YOUR INSTRUCTIONS: Could you write out the whole listing exactly as it appears?

DATASET EXCERPT:
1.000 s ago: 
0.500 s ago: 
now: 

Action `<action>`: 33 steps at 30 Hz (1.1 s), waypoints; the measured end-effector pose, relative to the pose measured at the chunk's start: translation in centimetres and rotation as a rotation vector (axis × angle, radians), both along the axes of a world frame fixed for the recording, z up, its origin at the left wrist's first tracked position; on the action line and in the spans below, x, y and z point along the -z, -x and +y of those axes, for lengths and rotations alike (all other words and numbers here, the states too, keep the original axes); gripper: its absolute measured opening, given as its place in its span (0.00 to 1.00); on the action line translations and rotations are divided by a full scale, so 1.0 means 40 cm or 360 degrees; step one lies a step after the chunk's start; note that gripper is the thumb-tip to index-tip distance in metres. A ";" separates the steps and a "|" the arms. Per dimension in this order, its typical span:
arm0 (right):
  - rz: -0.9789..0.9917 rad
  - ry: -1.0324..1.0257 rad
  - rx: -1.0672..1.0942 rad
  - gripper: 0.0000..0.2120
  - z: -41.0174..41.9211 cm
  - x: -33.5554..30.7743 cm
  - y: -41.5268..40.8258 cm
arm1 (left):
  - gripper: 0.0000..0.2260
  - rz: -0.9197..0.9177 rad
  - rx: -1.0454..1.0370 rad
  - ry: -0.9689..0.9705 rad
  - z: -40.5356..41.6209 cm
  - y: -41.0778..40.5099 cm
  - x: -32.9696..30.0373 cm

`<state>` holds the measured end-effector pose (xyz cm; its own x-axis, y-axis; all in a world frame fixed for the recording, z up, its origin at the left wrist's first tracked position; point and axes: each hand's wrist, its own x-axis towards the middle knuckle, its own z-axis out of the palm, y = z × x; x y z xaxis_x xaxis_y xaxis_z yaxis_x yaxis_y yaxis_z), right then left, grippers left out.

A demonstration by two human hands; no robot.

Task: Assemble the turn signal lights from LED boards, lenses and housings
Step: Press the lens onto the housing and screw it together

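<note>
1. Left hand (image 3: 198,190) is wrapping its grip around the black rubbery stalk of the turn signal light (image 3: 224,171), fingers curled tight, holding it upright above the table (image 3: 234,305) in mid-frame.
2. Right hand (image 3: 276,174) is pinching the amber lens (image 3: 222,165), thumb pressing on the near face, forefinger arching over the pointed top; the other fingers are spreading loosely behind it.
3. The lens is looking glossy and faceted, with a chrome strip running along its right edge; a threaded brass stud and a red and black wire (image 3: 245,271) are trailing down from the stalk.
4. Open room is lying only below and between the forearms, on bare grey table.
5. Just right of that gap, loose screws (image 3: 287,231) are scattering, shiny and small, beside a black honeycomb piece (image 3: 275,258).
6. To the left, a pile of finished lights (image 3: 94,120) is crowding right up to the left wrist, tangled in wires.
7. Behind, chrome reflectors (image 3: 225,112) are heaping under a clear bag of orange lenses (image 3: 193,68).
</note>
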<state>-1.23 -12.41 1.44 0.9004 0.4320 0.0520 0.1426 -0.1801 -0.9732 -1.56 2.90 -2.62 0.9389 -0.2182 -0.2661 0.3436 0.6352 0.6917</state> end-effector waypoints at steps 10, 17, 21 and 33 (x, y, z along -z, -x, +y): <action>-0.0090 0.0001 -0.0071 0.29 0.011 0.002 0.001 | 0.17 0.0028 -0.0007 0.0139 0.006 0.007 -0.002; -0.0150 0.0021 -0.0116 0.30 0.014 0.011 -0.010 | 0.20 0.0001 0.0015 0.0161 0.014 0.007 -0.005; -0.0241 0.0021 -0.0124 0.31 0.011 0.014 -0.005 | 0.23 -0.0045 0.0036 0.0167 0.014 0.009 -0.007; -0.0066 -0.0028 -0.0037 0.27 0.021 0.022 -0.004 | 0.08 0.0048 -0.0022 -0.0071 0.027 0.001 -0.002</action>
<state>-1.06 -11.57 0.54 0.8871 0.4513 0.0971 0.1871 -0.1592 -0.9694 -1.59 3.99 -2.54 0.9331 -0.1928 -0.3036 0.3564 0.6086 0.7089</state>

ANSWER BOX:
1.000 s ago: 
0.500 s ago: 
now: 

Action `<action>`: 33 steps at 30 Hz (1.1 s), waypoints; the measured end-effector pose, relative to the pose measured at the chunk's start: translation in centimetres and rotation as a rotation vector (axis × angle, radians), both along the axes of a world frame fixed for the recording, z up, its origin at the left wrist's first tracked position; on the action line and in the spans below, x, y and z point along the -z, -x and +y of those axes, for lengths and rotations alike (all other words and numbers here, the states too, keep the original axes); gripper: its absolute measured opening, given as its place in its span (0.00 to 1.00); on the action line translations and rotations are divided by a full scale, so 1.0 means 40 cm or 360 degrees; step one lies a step after the chunk's start; note that gripper is the thumb-tip to index-tip distance in metres. A ";" separates the steps and a "|" the arms. Per dimension in this order, its typical span:
arm0 (right):
  - rz: -0.9789..0.9917 rad
  - ry: -1.0324..1.0257 rad
  - rx: -1.0672..1.0942 rad
  - gripper: 0.0000..0.2120
  - z: -41.0174..41.9211 cm
  - x: -33.5554..30.7743 cm
  - y: -41.5268..40.8258 cm
arm1 (left):
  - gripper: 0.0000..0.2260
  - rz: -0.9197..0.9177 rad
  - rx: -1.0454..1.0370 rad
  - ry: -0.9689..0.9705 rad
  - z: -40.5356..41.6209 cm
  - y: -41.0778..40.5099 cm
  - x: -32.9696..30.0373 cm

`<state>` holds the measured end-effector pose (xyz cm; its own x-axis, y-axis; all in a world frame fixed for the recording, z up, its origin at the left wrist's first tracked position; point and axes: each hand's wrist, its own x-axis towards the middle knuckle, its own z-axis out of the palm, y = z × x; x y z xaxis_x xaxis_y xaxis_z yaxis_x yaxis_y yaxis_z), right then left, grippers left out.

A demonstration by two human hands; no robot.

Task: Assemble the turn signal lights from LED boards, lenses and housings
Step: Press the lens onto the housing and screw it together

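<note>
1. Left hand (image 3: 198,190) is wrapping its grip around the black rubbery stalk of the turn signal light (image 3: 224,171), fingers curled tight, holding it upright above the table (image 3: 234,305) in mid-frame.
2. Right hand (image 3: 276,174) is pinching the amber lens (image 3: 222,165), thumb pressing on the near face, forefinger arching over the pointed top; the other fingers are spreading loosely behind it.
3. The lens is looking glossy and faceted, with a chrome strip running along its right edge; a threaded brass stud and a red and black wire (image 3: 245,271) are trailing down from the stalk.
4. Open room is lying only below and between the forearms, on bare grey table.
5. Just right of that gap, loose screws (image 3: 287,231) are scattering, shiny and small, beside a black honeycomb piece (image 3: 275,258).
6. To the left, a pile of finished lights (image 3: 94,120) is crowding right up to the left wrist, tangled in wires.
7. Behind, chrome reflectors (image 3: 225,112) are heaping under a clear bag of orange lenses (image 3: 193,68).
</note>
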<state>-1.23 -12.41 1.44 0.9004 0.4320 0.0520 0.1426 -0.1801 -0.9732 -1.56 2.90 -2.62 0.9389 -0.2182 -0.2661 0.3436 0.6352 0.6917</state> end-effector waypoints at steps 10, 17, 21 and 33 (x, y, z along -z, -x, +y): <action>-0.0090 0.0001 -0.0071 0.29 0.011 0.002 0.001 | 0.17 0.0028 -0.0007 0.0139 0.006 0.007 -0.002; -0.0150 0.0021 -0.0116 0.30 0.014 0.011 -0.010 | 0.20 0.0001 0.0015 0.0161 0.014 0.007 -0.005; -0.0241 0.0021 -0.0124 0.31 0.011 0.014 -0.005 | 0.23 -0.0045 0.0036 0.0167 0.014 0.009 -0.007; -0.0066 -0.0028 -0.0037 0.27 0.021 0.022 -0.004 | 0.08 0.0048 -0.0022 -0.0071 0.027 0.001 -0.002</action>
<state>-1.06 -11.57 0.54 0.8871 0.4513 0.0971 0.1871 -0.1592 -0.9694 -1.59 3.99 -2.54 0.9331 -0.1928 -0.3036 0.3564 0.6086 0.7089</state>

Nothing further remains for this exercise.